(WHAT YOU WILL DO): Return the data below exactly, but only from the line containing "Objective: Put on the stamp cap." through the line containing "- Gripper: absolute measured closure", with both of those lines included.
━━━━━ DATA IN THIS EXERCISE ━━━━━
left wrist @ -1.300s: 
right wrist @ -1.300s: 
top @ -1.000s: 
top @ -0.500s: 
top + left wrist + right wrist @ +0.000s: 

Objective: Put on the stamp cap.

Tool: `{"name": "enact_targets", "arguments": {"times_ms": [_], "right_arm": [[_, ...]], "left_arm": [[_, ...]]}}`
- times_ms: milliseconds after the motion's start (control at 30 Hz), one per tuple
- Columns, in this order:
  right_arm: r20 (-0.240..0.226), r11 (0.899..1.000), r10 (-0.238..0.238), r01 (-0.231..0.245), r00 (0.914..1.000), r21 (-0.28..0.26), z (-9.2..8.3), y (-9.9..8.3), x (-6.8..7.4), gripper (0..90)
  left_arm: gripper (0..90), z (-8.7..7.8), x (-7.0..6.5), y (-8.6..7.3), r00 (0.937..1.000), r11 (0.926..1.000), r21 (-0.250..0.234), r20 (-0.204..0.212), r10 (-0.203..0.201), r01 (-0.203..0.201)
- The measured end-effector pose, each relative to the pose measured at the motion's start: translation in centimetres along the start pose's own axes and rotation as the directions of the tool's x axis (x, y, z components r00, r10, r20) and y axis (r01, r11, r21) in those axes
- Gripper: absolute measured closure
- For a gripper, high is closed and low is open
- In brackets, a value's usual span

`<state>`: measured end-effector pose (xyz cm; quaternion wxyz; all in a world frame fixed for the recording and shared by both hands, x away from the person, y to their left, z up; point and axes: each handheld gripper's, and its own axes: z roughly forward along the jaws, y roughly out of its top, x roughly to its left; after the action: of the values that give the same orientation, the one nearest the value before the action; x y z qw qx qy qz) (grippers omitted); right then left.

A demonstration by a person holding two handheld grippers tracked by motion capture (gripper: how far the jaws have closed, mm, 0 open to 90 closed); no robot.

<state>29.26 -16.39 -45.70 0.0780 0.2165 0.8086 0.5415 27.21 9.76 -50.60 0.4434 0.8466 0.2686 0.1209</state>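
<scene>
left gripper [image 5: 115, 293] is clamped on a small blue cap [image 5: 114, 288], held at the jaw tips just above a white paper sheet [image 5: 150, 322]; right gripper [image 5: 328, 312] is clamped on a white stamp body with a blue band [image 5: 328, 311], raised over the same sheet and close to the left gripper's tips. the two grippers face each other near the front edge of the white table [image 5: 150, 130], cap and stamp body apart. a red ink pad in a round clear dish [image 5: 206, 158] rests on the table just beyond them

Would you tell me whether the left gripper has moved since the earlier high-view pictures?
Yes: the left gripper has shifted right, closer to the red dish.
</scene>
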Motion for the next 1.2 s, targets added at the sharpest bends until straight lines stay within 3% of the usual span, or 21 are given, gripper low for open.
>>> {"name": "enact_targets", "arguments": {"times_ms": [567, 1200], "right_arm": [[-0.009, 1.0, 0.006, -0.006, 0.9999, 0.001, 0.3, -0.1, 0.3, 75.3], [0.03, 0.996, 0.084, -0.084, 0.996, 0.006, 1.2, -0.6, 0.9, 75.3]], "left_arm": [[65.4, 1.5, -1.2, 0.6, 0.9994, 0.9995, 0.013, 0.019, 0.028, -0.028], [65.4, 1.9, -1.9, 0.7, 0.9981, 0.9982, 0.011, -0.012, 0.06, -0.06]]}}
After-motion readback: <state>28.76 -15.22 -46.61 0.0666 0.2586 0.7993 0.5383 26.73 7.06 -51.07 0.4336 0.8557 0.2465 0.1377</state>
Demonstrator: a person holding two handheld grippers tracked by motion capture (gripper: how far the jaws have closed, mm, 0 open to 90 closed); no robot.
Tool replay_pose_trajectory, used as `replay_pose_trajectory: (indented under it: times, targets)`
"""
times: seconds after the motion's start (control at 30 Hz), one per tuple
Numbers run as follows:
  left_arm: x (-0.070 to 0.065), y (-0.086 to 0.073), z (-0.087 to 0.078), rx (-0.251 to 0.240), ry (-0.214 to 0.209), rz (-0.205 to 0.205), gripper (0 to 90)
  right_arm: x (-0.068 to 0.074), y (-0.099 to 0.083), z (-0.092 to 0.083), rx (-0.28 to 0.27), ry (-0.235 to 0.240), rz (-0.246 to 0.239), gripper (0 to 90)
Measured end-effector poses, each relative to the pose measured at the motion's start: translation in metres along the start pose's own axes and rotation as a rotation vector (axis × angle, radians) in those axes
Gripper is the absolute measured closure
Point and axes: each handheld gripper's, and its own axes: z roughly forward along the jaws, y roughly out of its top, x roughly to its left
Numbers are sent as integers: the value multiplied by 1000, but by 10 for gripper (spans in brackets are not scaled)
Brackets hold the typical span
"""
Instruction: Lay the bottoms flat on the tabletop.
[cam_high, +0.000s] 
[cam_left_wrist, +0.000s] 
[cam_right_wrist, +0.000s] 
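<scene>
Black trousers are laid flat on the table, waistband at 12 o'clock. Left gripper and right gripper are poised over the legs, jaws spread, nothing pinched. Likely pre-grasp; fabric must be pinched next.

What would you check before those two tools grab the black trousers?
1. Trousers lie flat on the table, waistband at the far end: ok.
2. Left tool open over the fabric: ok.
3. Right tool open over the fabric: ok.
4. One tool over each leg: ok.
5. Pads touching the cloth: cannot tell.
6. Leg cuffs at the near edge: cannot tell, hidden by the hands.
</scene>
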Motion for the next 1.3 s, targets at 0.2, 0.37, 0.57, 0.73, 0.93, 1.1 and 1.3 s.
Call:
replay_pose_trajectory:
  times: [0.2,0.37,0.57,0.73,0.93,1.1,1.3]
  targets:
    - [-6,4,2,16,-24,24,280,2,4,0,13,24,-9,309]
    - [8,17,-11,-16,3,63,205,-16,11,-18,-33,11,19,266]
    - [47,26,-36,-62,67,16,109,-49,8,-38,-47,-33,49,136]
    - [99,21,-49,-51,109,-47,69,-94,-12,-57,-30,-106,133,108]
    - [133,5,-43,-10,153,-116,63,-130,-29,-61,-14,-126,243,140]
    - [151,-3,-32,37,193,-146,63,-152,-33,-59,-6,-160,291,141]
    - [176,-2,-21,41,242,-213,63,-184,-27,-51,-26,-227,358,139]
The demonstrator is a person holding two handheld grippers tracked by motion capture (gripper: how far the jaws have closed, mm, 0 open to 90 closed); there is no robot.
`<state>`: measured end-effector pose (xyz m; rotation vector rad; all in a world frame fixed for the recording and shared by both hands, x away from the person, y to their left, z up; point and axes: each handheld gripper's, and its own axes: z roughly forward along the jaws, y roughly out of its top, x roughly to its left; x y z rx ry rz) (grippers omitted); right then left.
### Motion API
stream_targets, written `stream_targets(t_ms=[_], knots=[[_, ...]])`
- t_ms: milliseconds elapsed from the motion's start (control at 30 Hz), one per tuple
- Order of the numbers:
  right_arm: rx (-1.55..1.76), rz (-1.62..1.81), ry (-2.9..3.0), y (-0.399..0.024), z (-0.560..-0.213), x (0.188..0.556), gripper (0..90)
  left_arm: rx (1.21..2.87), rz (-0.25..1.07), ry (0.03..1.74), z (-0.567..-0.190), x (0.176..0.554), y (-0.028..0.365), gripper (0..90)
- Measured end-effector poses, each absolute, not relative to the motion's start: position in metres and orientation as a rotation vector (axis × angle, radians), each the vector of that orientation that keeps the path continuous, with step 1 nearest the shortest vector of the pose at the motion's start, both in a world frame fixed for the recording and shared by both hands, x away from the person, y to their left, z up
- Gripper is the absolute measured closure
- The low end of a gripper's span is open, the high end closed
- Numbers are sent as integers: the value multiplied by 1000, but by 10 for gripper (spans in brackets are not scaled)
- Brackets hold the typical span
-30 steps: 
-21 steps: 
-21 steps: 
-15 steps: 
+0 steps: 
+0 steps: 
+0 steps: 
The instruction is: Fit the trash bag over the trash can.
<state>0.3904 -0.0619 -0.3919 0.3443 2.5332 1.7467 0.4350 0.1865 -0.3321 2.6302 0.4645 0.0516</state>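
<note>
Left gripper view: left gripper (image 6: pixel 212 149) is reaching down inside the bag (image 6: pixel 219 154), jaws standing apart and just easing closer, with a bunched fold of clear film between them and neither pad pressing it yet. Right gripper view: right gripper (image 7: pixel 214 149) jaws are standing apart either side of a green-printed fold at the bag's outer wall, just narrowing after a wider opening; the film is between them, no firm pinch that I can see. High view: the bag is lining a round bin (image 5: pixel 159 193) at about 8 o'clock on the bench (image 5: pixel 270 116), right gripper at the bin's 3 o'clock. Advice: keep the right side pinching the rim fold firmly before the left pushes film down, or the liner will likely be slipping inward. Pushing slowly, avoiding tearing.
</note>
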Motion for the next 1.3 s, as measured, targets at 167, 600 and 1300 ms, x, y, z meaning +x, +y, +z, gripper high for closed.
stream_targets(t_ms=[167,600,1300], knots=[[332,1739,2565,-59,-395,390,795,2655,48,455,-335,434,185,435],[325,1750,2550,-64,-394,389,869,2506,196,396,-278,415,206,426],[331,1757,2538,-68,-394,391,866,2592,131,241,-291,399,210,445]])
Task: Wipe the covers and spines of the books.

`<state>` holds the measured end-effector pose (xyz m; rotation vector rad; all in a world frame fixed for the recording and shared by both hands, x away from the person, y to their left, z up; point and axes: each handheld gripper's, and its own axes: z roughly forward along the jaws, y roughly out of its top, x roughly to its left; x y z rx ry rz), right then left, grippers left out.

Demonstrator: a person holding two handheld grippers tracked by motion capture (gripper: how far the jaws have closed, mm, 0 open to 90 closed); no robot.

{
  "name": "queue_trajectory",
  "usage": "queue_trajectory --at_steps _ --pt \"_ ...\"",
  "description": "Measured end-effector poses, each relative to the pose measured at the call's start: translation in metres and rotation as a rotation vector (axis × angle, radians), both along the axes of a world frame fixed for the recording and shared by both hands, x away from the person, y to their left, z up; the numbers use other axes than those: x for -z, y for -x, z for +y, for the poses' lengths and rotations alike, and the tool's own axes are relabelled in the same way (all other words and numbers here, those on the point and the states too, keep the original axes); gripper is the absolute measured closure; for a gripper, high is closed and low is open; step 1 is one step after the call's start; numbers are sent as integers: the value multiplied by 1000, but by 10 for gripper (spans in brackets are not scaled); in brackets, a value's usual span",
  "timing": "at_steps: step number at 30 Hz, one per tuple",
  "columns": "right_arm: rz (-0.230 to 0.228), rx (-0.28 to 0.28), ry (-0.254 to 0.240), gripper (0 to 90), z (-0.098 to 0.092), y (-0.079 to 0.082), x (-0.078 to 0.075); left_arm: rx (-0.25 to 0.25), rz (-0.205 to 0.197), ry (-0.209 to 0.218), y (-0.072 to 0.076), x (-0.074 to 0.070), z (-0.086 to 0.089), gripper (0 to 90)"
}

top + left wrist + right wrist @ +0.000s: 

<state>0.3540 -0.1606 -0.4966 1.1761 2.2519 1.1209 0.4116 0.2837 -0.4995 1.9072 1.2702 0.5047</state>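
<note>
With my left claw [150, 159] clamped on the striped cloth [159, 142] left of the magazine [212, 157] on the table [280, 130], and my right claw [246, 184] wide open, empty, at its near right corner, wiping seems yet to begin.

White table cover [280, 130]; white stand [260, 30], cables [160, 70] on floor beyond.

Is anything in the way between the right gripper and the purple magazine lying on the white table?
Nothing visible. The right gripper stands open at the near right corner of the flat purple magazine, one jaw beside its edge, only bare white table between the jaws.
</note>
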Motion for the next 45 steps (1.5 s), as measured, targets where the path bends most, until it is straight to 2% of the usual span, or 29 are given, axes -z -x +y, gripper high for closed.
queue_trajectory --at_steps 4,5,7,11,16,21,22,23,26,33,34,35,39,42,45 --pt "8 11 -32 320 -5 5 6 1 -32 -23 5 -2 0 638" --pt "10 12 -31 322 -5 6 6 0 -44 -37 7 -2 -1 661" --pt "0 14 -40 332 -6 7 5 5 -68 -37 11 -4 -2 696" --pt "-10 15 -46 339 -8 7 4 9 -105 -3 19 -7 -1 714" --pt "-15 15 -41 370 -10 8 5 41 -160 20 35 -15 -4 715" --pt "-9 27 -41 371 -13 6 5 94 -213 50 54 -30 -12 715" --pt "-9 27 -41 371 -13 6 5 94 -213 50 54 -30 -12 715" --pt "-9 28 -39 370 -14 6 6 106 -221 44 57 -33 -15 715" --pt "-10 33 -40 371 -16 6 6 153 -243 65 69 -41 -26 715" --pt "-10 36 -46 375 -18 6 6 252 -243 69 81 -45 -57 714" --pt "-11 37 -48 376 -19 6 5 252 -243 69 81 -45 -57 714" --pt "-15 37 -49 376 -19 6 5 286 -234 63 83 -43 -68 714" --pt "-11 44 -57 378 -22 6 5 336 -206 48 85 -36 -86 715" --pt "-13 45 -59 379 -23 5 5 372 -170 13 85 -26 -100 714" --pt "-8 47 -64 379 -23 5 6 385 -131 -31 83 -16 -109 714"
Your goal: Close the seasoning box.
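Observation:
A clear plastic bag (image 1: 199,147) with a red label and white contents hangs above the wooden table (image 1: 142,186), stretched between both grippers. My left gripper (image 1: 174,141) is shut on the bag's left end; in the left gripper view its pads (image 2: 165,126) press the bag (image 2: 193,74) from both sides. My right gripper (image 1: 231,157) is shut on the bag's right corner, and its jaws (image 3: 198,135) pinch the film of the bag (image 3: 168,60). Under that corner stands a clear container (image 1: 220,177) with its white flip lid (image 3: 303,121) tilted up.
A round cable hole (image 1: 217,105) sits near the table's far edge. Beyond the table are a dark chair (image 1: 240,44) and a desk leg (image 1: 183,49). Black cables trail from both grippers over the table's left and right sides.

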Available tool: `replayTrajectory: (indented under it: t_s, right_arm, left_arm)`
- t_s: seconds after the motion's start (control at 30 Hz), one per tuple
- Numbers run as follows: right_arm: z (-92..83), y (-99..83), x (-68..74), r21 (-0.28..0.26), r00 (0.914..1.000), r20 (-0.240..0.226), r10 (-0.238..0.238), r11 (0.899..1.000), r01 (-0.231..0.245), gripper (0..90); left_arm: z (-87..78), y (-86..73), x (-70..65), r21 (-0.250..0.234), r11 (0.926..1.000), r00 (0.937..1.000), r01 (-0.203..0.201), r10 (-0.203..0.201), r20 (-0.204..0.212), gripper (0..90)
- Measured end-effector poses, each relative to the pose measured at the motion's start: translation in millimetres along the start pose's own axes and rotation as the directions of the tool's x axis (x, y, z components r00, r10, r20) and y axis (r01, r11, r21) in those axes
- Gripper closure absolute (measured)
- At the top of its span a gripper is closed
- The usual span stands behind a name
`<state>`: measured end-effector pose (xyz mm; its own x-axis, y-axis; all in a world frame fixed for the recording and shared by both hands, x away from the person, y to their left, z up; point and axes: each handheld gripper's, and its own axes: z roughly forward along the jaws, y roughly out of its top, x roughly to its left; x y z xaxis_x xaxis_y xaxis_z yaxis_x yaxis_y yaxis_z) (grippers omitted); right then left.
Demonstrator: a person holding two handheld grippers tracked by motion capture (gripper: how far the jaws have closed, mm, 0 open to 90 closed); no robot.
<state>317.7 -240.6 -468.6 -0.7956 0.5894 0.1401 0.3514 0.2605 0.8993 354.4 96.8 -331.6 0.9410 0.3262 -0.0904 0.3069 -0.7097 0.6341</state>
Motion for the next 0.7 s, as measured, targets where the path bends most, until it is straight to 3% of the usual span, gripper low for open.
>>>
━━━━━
(OUTPUT OF THE EXERCISE):
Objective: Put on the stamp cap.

Tool: `{"name": "enact_targets", "arguments": {"times_ms": [_], "right_arm": [[_, ...]], "left_arm": [[_, ...]]}}`
- times_ms: milliseconds after the motion's start (control at 30 Hz), one per tuple
- Columns, in this order:
  right_arm: r20 (-0.240..0.226), r11 (0.899..1.000), r10 (-0.238..0.238), r01 (-0.231..0.245), r00 (0.914..1.000), r21 (-0.28..0.26), z (-9.2..8.3), y (-9.9..8.3), x (-6.8..7.4), gripper (0..90)
  left_arm: gripper (0..90), z (-8.7..7.8), x (-7.0..6.5), y (-8.6..7.3), r00 (0.937..1.000), r11 (0.926..1.000), r21 (-0.250..0.234), r20 (-0.204..0.212), r10 (-0.203..0.201), r01 (-0.203..0.201)
- The measured end-effector pose, each relative to the pose measured at the motion's start: translation in centimetres along the start pose's own axes and rotation as the directions of the tool's x axis (x, y, z components r00, r10, r20) and y axis (r01, r11, r21) in those axes
- Gripper: absolute measured closure

That concludes the response.